Usually the main supply filter capacitors are high value to filter low frequencies but they work poorly at high frequencies and are too far away from the IC with the distance causing inductance in the wires feeding power to the IC. Therefore these high frequency capacitors are mounted very close to the IC to eliminate the high impedance caused by inductance of the wires.
 

MisterBill2

Joined Jan 23, 2018
18,477
Indeed the capacitors are DEcoupling capacitors, as partly explained in post #3 In a simulator with zero impedance voltage sources the capacitors are not required, in the real world you may find that without such capacitors the operation may not be what you expect.
 

Thread Starter

SamR

Joined Mar 19, 2019
5,040
K, thanks. I did notice getting an oscillation when working on a non-inverting amp and wondered where it came from. I actually meant to type decoupling. Not doing this on simulator, building the circuits to test IRL.
 

OBW0549

Joined Mar 2, 2015
3,566
I did notice getting an oscillation when working on a non-inverting amp and wondered where it came from.
You might find the attached app note interesting.

One thing that especially vexatous about op amp circuit oscillations is that they often occur at frequencies far above what we can pick up on a hobby-grade oscilloscope-- sometimes at VHF or even UHF frequencies. Although they may not show up on a scope, they often manifest as mysterious anomolies at lower frequencies-- like inexplicable DC shifts, discontinuities in the input-output transfer function, noise, gain errors, signal-dependent gain errors, and all kinds of other goofy behavior.

100 nF ceramic capacitors are cheap as cat-dirt.

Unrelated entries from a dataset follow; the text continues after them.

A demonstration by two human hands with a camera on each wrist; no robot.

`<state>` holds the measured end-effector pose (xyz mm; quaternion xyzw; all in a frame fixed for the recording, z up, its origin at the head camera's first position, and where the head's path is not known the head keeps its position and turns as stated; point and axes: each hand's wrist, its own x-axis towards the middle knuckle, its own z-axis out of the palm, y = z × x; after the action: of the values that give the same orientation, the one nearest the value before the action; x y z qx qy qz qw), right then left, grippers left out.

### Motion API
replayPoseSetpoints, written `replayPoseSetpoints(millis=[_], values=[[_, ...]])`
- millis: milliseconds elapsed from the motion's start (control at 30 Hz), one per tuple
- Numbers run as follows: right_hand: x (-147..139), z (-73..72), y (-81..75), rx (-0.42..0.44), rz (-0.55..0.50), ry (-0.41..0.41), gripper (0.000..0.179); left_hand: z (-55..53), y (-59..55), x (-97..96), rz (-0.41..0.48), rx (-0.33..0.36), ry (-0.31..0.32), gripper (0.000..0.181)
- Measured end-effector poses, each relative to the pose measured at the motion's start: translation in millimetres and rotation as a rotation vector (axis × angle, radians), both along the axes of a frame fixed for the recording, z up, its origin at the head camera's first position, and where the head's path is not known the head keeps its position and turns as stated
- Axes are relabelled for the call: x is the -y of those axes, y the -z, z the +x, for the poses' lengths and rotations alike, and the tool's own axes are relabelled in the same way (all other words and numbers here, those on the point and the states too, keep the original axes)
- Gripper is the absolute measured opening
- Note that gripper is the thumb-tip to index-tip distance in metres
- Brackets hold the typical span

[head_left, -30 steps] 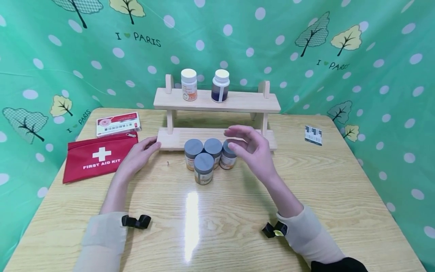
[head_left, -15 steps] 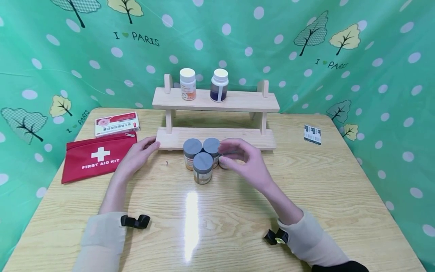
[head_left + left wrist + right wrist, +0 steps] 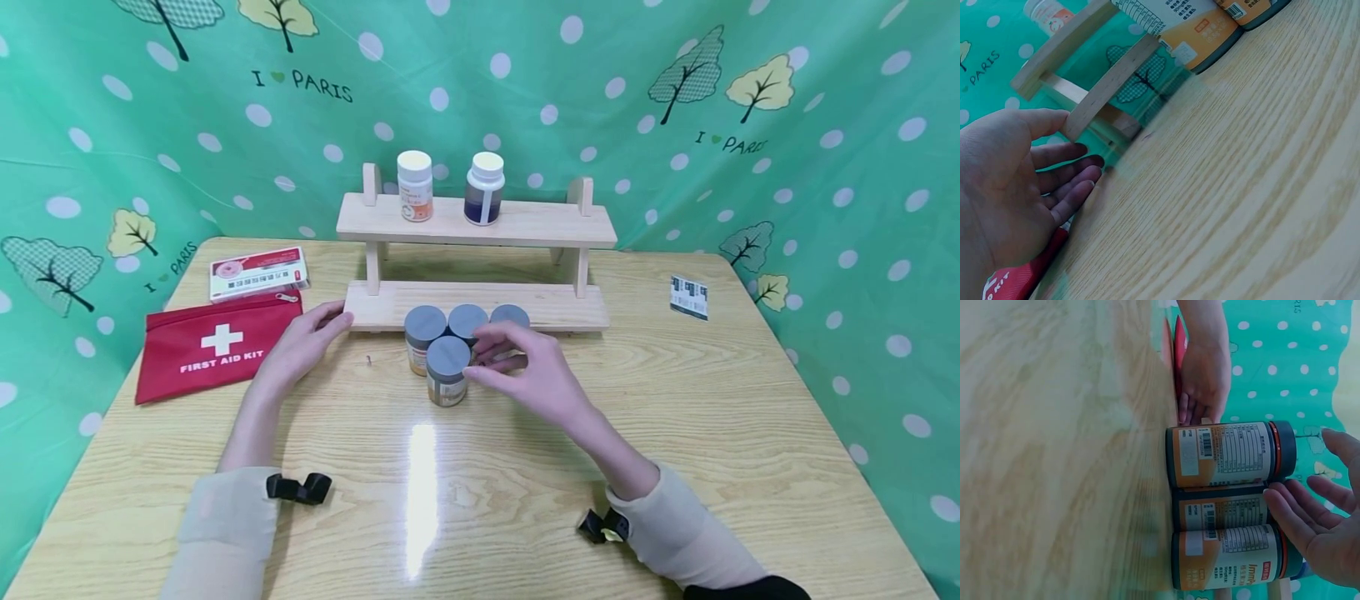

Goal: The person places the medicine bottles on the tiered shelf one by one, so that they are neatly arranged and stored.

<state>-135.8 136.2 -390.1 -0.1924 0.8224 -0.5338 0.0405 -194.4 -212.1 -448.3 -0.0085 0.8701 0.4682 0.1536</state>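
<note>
Close to the table's (image 3: 712, 400) far left corner lies a medicine box (image 3: 258, 275), with a red first aid pouch (image 3: 225, 350) just in front of it. Next comes your left hand (image 3: 298, 343), thumb against the left end of the wooden two-tier shelf's (image 3: 551, 223) lower board, the other fingers loosely bent. On the top tier stand a white-and-orange bottle (image 3: 416, 187) and a dark blue bottle (image 3: 484, 190).

Before the shelf's front edge, four grey-lidded jars stand upright: left jar (image 3: 423, 327), front jar (image 3: 447, 372), back jar (image 3: 467, 318) and right jar (image 3: 510, 314). Your right hand (image 3: 538, 377) is just right of the front jar, far nearer it than your left, thumb and fingers parted. With that jar's long axis vertical, the coming move seems to turn on the narrow space between it and the right jar, where your fingers reach.

A small printed packet (image 3: 688, 297) lies near the far right corner.

You cannot tell whether your right fingertips touch any jar. Neighbouring jars mask most of the back jar; your left wrist view cuts off the jars' lids.
</note>
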Motion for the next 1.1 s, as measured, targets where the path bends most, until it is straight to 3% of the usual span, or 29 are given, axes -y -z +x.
replayPoseSetpoints(millis=[367, 767, 1100], values=[[10.2, 4.9, 6.2, -0.007, 0.093, 0.011, 0.049, -1.6, -0.8, -0.3, -0.011, -0.005, 0.004, 0.083], [25.0, 7.3, 11.1, -0.189, 0.215, 0.125, 0.049, -2.1, -0.1, 1.4, -0.006, 0.001, 0.002, 0.082], [30.8, 8.9, 12.9, -0.250, 0.315, 0.176, 0.051, -0.8, 1.4, 1.7, 0.000, -0.003, 0.003, 0.082]])
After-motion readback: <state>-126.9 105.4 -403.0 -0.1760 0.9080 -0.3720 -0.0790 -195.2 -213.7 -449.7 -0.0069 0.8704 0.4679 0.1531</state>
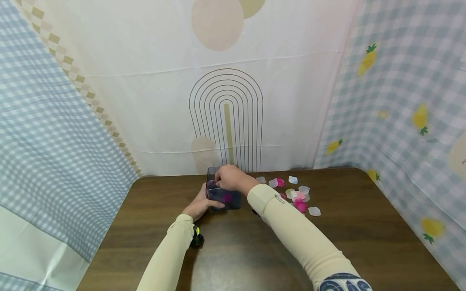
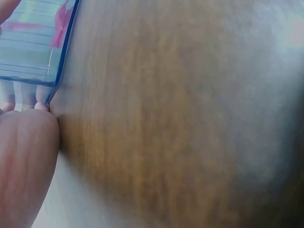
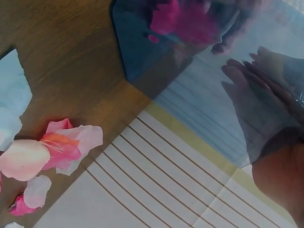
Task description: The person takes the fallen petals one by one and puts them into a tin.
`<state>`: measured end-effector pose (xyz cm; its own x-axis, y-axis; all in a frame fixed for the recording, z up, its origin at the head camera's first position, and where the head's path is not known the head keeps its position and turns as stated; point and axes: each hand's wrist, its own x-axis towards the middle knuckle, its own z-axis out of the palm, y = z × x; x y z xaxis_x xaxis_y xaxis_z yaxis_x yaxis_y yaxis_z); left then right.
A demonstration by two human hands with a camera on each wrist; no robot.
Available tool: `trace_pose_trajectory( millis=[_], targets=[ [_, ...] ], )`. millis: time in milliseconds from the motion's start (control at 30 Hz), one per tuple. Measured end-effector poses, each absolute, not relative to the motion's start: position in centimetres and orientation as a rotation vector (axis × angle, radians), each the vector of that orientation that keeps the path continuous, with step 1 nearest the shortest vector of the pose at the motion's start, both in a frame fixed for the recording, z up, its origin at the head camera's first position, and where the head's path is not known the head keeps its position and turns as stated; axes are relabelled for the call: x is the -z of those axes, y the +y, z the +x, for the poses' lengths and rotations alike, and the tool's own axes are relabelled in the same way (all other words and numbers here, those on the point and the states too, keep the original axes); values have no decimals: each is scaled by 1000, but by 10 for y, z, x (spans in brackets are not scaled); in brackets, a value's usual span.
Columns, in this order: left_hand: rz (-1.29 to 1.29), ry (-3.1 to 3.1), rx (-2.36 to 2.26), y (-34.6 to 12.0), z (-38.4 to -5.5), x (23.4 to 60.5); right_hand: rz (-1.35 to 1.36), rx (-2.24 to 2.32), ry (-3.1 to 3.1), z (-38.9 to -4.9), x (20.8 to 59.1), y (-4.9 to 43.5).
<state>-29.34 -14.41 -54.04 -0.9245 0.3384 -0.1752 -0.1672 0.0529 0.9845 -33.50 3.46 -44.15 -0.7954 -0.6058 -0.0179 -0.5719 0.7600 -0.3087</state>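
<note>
A see-through, blue-tinted plastic box [image 1: 233,202] stands near the back edge of the table. My left hand [image 1: 198,204] grips its left side, the thumb lying across the near side. Over the top of the box is my right hand [image 1: 231,178], its fingers bent down at the opening. Whether those fingertips hold anything is hidden. Pink petals [image 3: 166,16] show through the tinted plastic. In the left wrist view, part of a hand [image 2: 26,156] lies against the corner of the box [image 2: 61,71], with a pink petal [image 2: 61,23] behind its wall.
Loose pink, white and pale petals [image 1: 299,205] lie scattered on the brown wooden table [image 1: 346,242], right of the box. A patterned cloth backdrop [image 1: 164,121] hangs right behind the table's back edge. Checked cloths [image 1: 393,141] hang on both sides.
</note>
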Motion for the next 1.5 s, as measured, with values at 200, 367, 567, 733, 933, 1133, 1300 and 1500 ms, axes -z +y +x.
trace_pose_trajectory(
  millis=[200, 367, 567, 733, 933, 1133, 1300, 1500],
  targets=[
    [183, 2001, -1906, -145, -293, 540, -922, 426, 2830, -333, 440, 33],
    [179, 1994, -1907, -147, -293, 539, -932, 438, 2832, -332, 438, 31],
    [178, 1998, -1911, -148, -293, 538, -963, 580, 2824, -331, 436, 35],
    [141, 2032, -1919, -146, -293, 539, -963, 793, 2843, -321, 426, 54],
    [118, 2070, -1895, -144, -294, 544, -929, 879, 2944, -292, 409, 112],
    [100, 2083, -1884, -142, -295, 548, -885, 925, 3049, -260, 419, 174],
    [94, 2073, -1889, -141, -294, 548, -862, 956, 3106, -249, 437, 203],
    [107, 2087, -1889, -139, -295, 544, -946, 953, 3073, -250, 448, 210]
  ],
)
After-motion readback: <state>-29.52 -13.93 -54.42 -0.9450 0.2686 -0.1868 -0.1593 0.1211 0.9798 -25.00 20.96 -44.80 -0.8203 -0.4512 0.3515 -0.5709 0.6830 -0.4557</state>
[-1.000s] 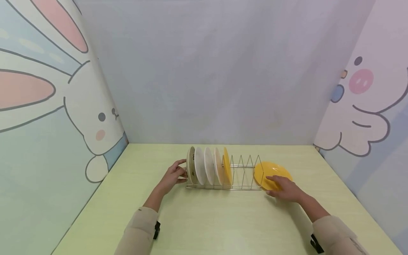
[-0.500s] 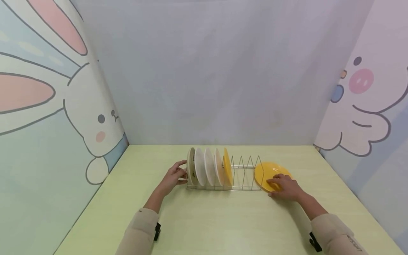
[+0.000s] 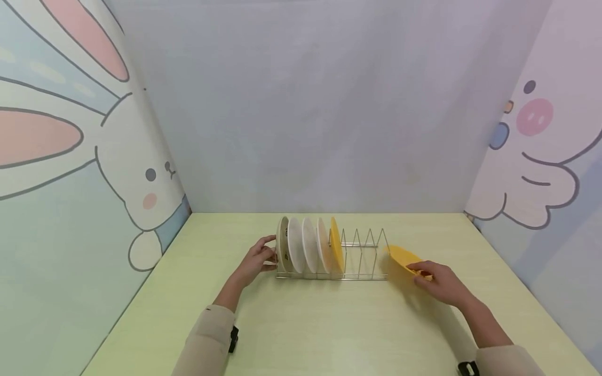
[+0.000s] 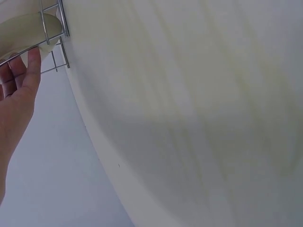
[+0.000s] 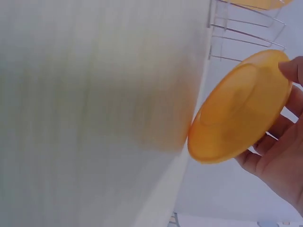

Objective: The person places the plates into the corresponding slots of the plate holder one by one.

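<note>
A yellow plate point(image 3: 403, 257) is tilted up at the right end of the wire dish rack point(image 3: 362, 280). My right hand point(image 3: 439, 282) pinches its near rim, thumb on the upper face and fingers underneath. In the right wrist view the plate's lower rim point(image 5: 201, 158) is right at the tabletop. At the rack's left end, my left hand point(image 3: 254, 263) holds the end wires, its thumb point(image 4: 33, 68) against a wire in the left wrist view. Beside those fingers stands a beige plate point(image 3: 282, 245) in the rack.
White plates point(image 3: 295, 245), a pale peach one point(image 3: 323, 245) and another yellow plate point(image 3: 336, 245) stand upright in the rack's left part. The slots to their right show bare wires. A light green-yellow table point(image 3: 305, 324) lies beneath, with a grey wall point(image 3: 301, 115) behind.
My right hand has taken hold of the flat yellow plate by its near rim, lifted that side and shifted a little right. The left hand and the rack have stayed in place.
</note>
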Demonstrator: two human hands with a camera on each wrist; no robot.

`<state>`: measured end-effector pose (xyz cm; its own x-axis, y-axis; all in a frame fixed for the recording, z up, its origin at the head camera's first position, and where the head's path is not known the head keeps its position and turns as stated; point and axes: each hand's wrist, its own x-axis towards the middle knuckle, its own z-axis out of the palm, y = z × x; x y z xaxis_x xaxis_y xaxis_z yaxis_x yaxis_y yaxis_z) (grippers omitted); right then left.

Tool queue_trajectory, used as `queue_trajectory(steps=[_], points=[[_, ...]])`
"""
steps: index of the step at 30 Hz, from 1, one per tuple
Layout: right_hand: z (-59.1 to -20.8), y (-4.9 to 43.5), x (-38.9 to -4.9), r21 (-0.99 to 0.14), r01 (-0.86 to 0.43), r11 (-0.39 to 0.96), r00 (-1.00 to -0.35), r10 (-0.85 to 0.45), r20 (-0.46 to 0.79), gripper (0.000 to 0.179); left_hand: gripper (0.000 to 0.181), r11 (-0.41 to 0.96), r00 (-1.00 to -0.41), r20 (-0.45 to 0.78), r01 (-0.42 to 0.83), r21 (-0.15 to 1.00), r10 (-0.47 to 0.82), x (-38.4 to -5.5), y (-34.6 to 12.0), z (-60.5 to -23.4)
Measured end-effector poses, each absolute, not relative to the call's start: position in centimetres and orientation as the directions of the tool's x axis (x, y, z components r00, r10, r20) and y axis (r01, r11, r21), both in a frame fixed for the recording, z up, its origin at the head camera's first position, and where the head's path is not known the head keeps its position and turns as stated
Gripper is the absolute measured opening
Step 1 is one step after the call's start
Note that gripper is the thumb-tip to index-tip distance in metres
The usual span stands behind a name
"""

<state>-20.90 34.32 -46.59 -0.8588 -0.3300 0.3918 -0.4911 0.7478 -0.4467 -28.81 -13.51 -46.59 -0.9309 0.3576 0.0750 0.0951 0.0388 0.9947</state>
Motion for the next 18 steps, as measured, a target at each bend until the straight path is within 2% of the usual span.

I have a box of thousands of them. Every power supply connection of every chip on every project gets one. It's cheap insurance.
 

Attachments

Thread Starter

SamR

Joined Mar 19, 2019
5,040
I'm not sure if I can replicate the oscillation I saw. I think I had left the decoupling caps off the breadboard rails. The task was to build an amp with 47 Acl. I used a 1kΩ Ri and a 47kΩ Rf with the sig-gen set for 100mV @ 1kHz. Since I had been getting a noisy signal at that level I ran it first through a Voltage Follower 741 amp to remove the noise. What I got was a modulated signal like feeding ~100hZ into a 1kHz carrier. I didn't really measure it just thought that's odd and replaced the resistors with a 10K and 470K and there was no oscillation except the 1kHz. I have 2 sig-gens and the one that I can adjust to single-digit mVs is noisy at low voltage levels. My other one can only be adjusted to a single decimal place but is quieter. I was using the 3 decimal place one in order to tweak the signal to get exactly 100mV input seen on the scope. Anyway, thanks for the PDFs! I scanned through them and stored them for reference.
 

MrChips

Joined Oct 2, 2009
30,802
You might get away with omitting the decoupling capacitors if you were a hobbyist building a project for your own consumption.

If you are a professional circuit designer designing a circuit for production and resale then it is a different matter. As a professional you would already know why this is not optional.
 

Audioguru again

Joined Oct 21, 2019
6,690
An antique 741 opamp is 52 years old, is noisy, has a low max frequency response, has a low slew rate and needs a high supply voltage of +15V and -15V.

A breadboard has high capacitance between its rows of contacts and jumper wires all over the place that cause an opamp to oscillate. The rows of contacts and wires are antennas that pickup interference.